Two part question. Making a dynamic array of delegates, and taking in a delegate with unknown parameters as an argument .

H. S. Teoh via Digitalmars-d-learn digitalmars-d-learn at puremagic.com
Thu Dec 1 16:05:59 PST 2016


On Thu, Dec 01, 2016 at 11:51:19PM +0000, Payotz via Digitalmars-d-learn wrote:
> So, to give context, I am trying to make an event manager for a game
> I'm making.
> I was writing the "register()" method so I ran into a problem.
> 
> The register method will take in delegates as an argument, but those
> delegates have varied arguments themselves, so I can't really put
> anything there.

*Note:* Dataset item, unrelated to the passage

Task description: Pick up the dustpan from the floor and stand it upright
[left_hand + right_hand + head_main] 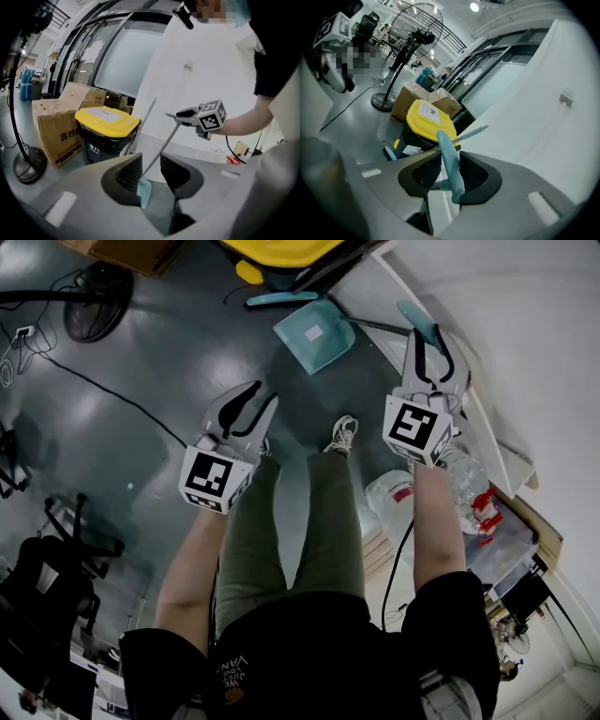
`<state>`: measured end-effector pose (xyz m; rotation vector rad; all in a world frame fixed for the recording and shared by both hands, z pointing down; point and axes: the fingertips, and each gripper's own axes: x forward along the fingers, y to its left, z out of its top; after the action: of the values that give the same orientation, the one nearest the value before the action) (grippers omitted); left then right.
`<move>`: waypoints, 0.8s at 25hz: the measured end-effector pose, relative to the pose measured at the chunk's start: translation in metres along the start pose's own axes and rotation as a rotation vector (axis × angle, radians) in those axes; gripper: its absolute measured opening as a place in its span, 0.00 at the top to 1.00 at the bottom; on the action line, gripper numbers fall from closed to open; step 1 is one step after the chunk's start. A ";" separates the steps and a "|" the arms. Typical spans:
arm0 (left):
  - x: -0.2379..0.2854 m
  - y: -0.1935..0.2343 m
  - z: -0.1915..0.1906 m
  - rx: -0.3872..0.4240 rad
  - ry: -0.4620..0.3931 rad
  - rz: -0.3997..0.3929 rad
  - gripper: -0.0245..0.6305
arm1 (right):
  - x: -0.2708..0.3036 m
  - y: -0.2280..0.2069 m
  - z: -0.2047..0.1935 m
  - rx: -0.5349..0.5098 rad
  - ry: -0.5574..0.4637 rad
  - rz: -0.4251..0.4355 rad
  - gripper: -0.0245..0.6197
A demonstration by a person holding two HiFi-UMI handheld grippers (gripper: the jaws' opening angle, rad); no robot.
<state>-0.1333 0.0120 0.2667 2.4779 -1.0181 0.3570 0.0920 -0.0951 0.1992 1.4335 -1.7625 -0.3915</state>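
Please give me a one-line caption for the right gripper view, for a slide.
Right gripper closed on the teal dustpan handle, yellow-lidded bin behind.

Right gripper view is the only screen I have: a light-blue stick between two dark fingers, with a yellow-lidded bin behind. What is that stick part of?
Observer: It is the handle of a light-blue plastic dustpan. The head view shows a thin dark rod joining it to the square pan.
Visitor: Is the other gripper helping?
Observer: No. The left gripper hangs aside, its fingers apart with nothing between them.
Visitor: Is the dustpan lying flat?
Observer: No. The left gripper view shows the rod slanting up from the pan to the right gripper.
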 end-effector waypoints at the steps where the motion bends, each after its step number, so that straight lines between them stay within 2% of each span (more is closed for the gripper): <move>1: -0.001 0.000 0.000 0.000 0.000 0.000 0.74 | -0.004 0.004 0.002 -0.007 -0.014 0.016 0.80; 5: -0.005 -0.002 0.002 -0.002 0.000 0.002 0.74 | -0.019 0.019 0.005 0.012 -0.053 0.085 0.80; 9: -0.006 -0.009 0.008 -0.002 -0.004 -0.001 0.74 | -0.032 0.033 0.007 0.059 -0.044 0.146 0.80; 15: -0.016 -0.022 0.037 0.016 -0.029 -0.014 0.74 | -0.047 0.042 0.009 0.216 -0.011 0.193 0.76; 20: -0.028 -0.030 0.064 0.040 -0.044 -0.024 0.74 | -0.070 0.033 0.021 0.351 0.013 0.180 0.76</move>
<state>-0.1270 0.0165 0.1909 2.5421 -1.0068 0.3202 0.0558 -0.0259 0.1808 1.4908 -2.0010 0.0258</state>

I know that it's got something to do with templates so
> I tried my hand in it and came up with this:
> 
> void registerEvent(string event_name,T...)(T delegate() dg);
> 
> I know there's something missing in the way I did it, so I'll be glad
> for you folks to tell me what I'm missing.
> 
> And for the second part of the question, I can't seem to make a
> Dynamic Array where I could store the delegates taken in the
> "registerEvent" method.  Closest thing I have gotten to is this:
> 
> private void delegate(T)(T args)[string] event;
> 
> which resulted in the compiler screaming Error signs at me.
> So how does one do it?

This requires heavy trickery, because what you're essentially doing is
taking a compile-time construct (type-safe variadic functions) and
applying it at runtime (array elements don't know how many arguments
they will have until actually initialized at runtime). The solution is
non-obvious, but, thankfully, *possible*, 'cos D is just *that* awesome.
;-)

An example of how to do this can be found in Adam Ruppe's eventloop.d
module, available here:

	https://github.com/adamdruppe/arsd/blob/master/eventloop.d

In particular, look at the `typehash` template, the addListener() and
send() functions, and the WrappedListener interface (along with the
wrap() function). That should give you the basic idea of what's
involved. Past that, there are also some dirty implementation details
you have to work with such as getPtrPair() that performs some
compiler-dependent type-casting black magic just to tie things together.

(Alternatively, you could just use eventloop.d in your game and save
yourself the trouble of reinventing it yourself. ;-)  It has a pretty
nice API that I've used in my own projects quite successfuly.)


T

-- 
Shin: (n.) A device for finding furniture in the dark.